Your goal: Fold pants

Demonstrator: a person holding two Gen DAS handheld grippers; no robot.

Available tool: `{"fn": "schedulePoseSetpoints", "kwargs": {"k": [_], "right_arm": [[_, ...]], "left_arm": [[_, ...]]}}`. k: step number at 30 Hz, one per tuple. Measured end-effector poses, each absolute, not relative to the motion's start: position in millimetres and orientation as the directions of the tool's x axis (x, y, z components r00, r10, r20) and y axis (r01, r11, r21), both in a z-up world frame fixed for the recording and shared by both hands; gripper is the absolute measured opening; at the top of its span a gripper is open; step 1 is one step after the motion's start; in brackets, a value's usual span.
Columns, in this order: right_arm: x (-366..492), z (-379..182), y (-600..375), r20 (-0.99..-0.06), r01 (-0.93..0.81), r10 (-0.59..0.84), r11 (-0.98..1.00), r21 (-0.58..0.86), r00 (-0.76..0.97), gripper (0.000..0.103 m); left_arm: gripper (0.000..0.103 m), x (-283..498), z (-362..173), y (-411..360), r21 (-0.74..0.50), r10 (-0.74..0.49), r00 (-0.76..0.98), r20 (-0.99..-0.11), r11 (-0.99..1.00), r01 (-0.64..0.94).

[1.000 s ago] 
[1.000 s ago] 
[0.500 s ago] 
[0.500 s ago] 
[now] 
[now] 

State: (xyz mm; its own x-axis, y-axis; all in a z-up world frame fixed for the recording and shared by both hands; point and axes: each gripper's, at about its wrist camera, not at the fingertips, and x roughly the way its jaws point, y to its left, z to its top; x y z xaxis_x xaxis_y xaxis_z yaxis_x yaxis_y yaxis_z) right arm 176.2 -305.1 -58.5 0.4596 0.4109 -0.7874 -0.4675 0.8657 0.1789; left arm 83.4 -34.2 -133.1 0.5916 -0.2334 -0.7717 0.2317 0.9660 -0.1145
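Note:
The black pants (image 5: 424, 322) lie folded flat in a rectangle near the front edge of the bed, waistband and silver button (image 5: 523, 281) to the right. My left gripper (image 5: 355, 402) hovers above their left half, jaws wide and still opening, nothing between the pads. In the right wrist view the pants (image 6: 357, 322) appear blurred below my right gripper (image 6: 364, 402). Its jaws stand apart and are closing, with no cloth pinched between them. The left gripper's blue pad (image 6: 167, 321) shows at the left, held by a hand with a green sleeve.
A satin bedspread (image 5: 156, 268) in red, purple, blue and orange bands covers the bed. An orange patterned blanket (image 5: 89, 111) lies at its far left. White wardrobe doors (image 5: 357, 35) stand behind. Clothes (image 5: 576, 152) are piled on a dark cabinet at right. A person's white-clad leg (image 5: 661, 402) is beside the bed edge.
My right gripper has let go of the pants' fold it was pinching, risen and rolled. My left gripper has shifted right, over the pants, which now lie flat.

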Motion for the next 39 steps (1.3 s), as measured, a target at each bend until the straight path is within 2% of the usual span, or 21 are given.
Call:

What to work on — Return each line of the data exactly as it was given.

The answer —
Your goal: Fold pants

Demonstrator: a person holding two Gen DAS handheld grippers; no robot.

Available tool: `{"fn": "schedulePoseSetpoints", "kwargs": {"k": [_], "right_arm": [[_, ...]], "left_arm": [[_, ...]]}}`. k: step number at 30 Hz, one per tuple. Measured end-effector poses, each absolute, not relative to the motion's start: position in millimetres and orientation as the directions of the tool's x axis (x, y, z components r00, r10, r20) and y axis (r01, r11, r21), both in a z-up world frame fixed for the recording and shared by both hands; gripper is the absolute measured opening; at the top of its span a gripper is open; step 1 is one step after the motion's start; in brackets, a value's usual span.
Columns, in this order: right_arm: x (-366..492), z (-379..182), y (-600..375), r20 (-0.99..-0.06), r01 (-0.93..0.81), r10 (-0.59..0.84), r11 (-0.98..1.00), r21 (-0.58..0.86), r00 (-0.76..0.97), gripper (0.000..0.103 m); left_arm: gripper (0.000..0.103 m), x (-283..498), z (-362..173), y (-411..360), r21 (-0.74..0.50), r10 (-0.74..0.49), r00 (-0.76..0.98), r20 (-0.99..-0.11), r11 (-0.99..1.00), r01 (-0.64..0.94).

[1.000 s ago] 
[1.000 s ago] 
[0.500 s ago] 
[0.500 s ago] 
[now] 
[now] 

State: (xyz mm; its own x-axis, y-axis; all in a z-up world frame fixed for the recording and shared by both hands; point and axes: each gripper's, at about its wrist camera, not at the fingertips, and x roughly the way its jaws point, y to its left, z to its top; x y z xaxis_x xaxis_y xaxis_z yaxis_x yaxis_y yaxis_z) right arm 176.2 -305.1 -58.5 0.4596 0.4109 -0.7874 -0.4675 0.8657 0.1789; left arm 83.4 -34.2 -133.1 0.5916 -0.2334 -0.7717 0.2317 0.9660 -0.1145
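Note:
The black pants (image 5: 424, 322) lie folded flat in a rectangle near the front edge of the bed, waistband and silver button (image 5: 523, 281) to the right. My left gripper (image 5: 355, 402) hovers above their left half, jaws wide and still opening, nothing between the pads. In the right wrist view the pants (image 6: 357, 322) appear blurred below my right gripper (image 6: 364, 402). Its jaws stand apart and are closing, with no cloth pinched between them. The left gripper's blue pad (image 6: 167, 321) shows at the left, held by a hand with a green sleeve.
A satin bedspread (image 5: 156, 268) in red, purple, blue and orange bands covers the bed. An orange patterned blanket (image 5: 89, 111) lies at its far left. White wardrobe doors (image 5: 357, 35) stand behind. Clothes (image 5: 576, 152) are piled on a dark cabinet at right. A person's white-clad leg (image 5: 661, 402) is beside the bed edge.
My right gripper has let go of the pants' fold it was pinching, risen and rolled. My left gripper has shifted right, over the pants, which now lie flat.
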
Motion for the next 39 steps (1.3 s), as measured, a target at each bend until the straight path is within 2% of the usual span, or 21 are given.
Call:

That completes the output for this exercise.